Exercise brief
Retype the listing exactly, minus its pictures.
Start of Data below
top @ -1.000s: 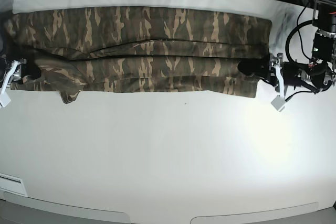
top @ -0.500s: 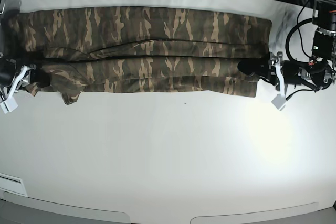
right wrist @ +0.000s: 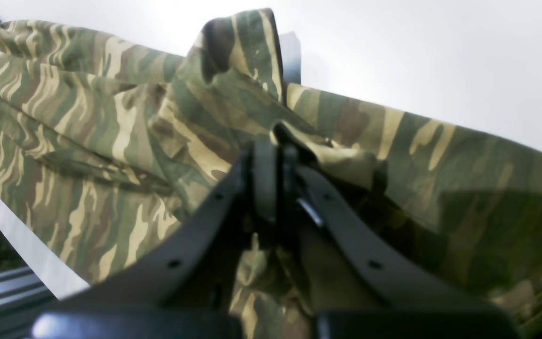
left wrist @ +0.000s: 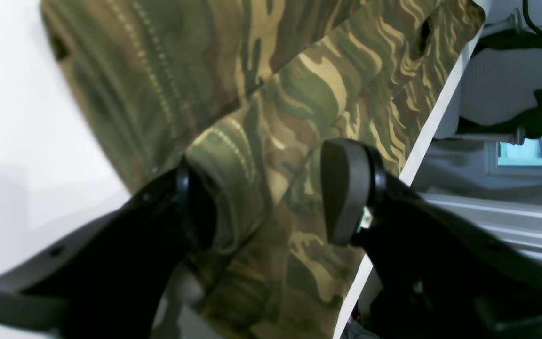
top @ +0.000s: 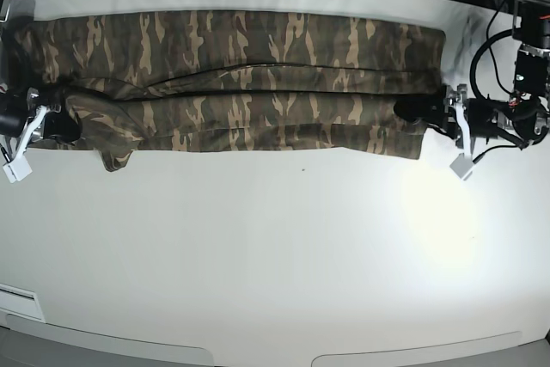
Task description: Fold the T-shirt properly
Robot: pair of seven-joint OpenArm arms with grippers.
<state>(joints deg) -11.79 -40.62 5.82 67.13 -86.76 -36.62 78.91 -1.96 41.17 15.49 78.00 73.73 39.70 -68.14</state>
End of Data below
Response area
top @ -1.000s: 
top @ -0.500s: 
right wrist @ +0.000s: 
left wrist @ +0.000s: 
top @ +0.000s: 
Task description: Fold the T-shirt properly
Robot: pair of seven-joint OpenArm arms with grippers.
<state>(joints deg) -11.79 -40.62 5.82 67.13 -86.76 -36.62 78.91 -1.96 41.17 15.49 78.00 73.73 39.70 -68.14</state>

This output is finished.